> **DIRECTIONS**: Transcribe exactly everything in the data below from the line containing "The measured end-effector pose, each" down to the line containing "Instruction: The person", both lines included and nothing further.
- - - -
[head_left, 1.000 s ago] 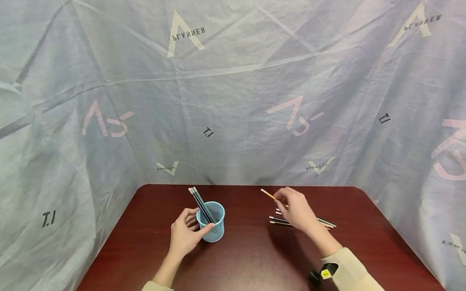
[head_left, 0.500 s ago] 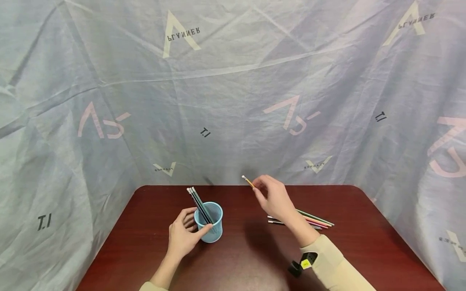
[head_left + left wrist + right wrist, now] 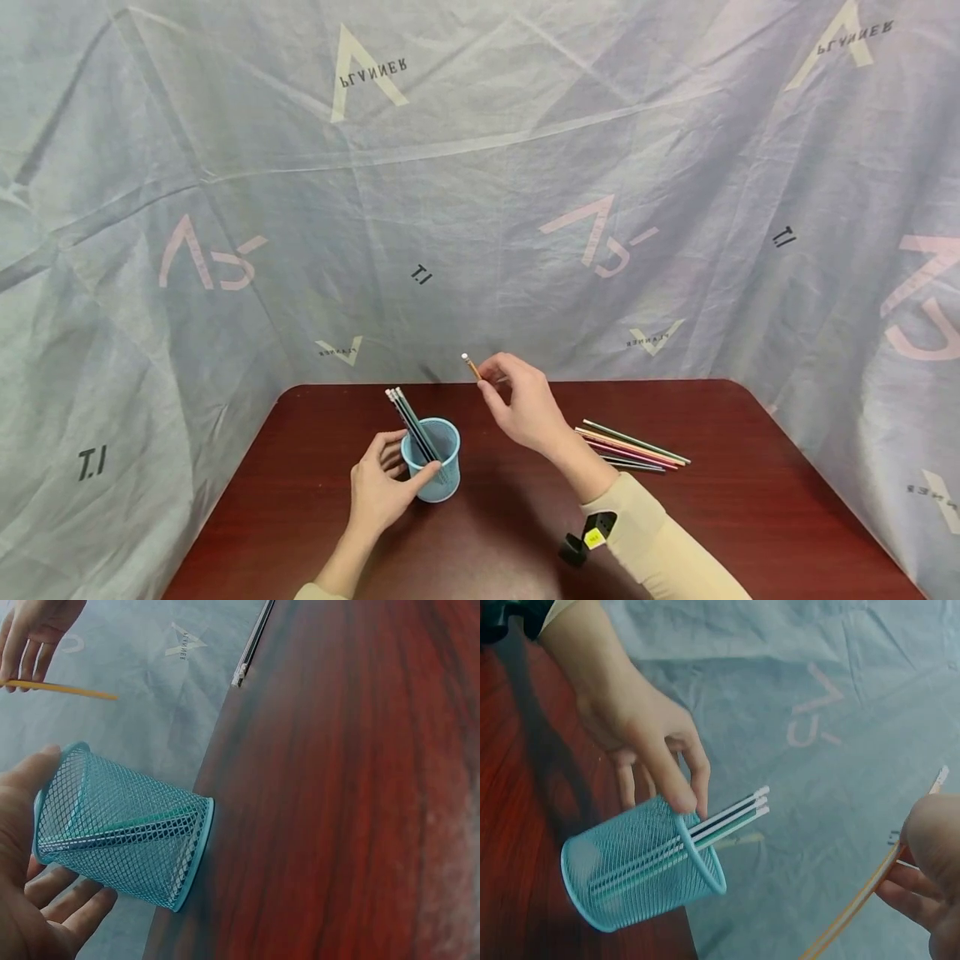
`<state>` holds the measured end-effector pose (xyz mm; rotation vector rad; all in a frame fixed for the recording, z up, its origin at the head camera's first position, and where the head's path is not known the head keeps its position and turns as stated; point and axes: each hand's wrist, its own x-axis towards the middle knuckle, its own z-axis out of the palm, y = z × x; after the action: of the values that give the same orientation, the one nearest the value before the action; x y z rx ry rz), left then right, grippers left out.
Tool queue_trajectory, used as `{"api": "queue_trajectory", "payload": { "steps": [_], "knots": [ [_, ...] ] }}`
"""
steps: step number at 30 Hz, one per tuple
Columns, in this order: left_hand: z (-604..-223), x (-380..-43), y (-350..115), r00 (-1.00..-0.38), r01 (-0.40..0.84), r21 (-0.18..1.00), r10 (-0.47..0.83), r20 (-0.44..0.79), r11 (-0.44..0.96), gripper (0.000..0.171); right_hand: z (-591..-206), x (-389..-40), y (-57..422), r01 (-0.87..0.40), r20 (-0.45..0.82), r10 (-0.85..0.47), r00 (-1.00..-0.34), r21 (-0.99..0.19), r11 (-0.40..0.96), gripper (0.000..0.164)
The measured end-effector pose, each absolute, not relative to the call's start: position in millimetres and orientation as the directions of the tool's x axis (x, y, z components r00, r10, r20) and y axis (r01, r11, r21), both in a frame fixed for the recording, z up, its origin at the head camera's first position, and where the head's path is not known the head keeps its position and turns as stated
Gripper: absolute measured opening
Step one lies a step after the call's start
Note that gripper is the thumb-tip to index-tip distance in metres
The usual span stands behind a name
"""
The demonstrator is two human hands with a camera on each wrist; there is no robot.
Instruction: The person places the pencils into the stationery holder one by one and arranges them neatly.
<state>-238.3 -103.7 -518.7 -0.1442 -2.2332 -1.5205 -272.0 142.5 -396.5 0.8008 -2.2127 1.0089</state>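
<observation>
A light-blue mesh pencil cup [image 3: 441, 483] stands on the table, and my left hand [image 3: 378, 487] grips it at the rim, thumb on the near side. Three pencils [image 3: 735, 813], dark and green with white erasers, lean inside it; the mesh shows their lower ends in the left wrist view. Up and to the right of the cup, my right hand [image 3: 525, 404] pinches a yellow pencil [image 3: 471, 367], eraser end up. Its other end sticks out below the fingers in the left wrist view [image 3: 82, 691].
On the right of the dark red table [image 3: 750, 517] lies a loose bundle of several pencils [image 3: 637, 450] in green, yellow, red and black. A grey printed cloth [image 3: 480, 208] hangs behind and along both sides of the table.
My right hand has lifted the yellow pencil from over the bundle and carried it left toward the cup. My left hand and the cup have stayed in place.
</observation>
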Motion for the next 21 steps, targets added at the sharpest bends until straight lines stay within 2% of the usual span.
{"api": "queue_trajectory", "payload": {
  "steps": [16, 21],
  "knots": [
    [-519.2, -237.9, -106.2, -0.918, 0.286, 0.881, -0.155, 0.365, 0.378, 0.065, -405.0, -275.9, 108.0, -0.677, 0.613, -0.288, -0.736, -0.644, 0.358, 0.009],
    [-516.3, -239.1, -105.8, -0.925, 0.285, 0.886, -0.138, 0.354, 0.366, 0.065, -399.4, -277.8, 100.5, -0.663, 0.629, -0.224, -0.745, -0.660, 0.352, 0.009]
  ]
}}
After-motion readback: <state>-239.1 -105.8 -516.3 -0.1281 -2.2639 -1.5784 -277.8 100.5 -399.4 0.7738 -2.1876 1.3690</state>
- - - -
> **ANSWER FOR THE TASK**:
The measured end-effector pose, each absolute, not relative to the call's start: position in millimetres and orientation as the directions of the tool's x axis (x, y, z components r00, r10, r20) and y axis (r01, r11, r21), both in a frame fixed for the recording, z up, its origin at the head camera's first position, and where the head's path is not known the head keeps its position and turns as stated
Gripper: absolute measured opening
Step one lies a step after the call's start
Note that gripper is the thumb-tip to index-tip distance in metres
The usual span stands behind a name
"""
The demonstrator is two human hands with a camera on each wrist; there is no robot.
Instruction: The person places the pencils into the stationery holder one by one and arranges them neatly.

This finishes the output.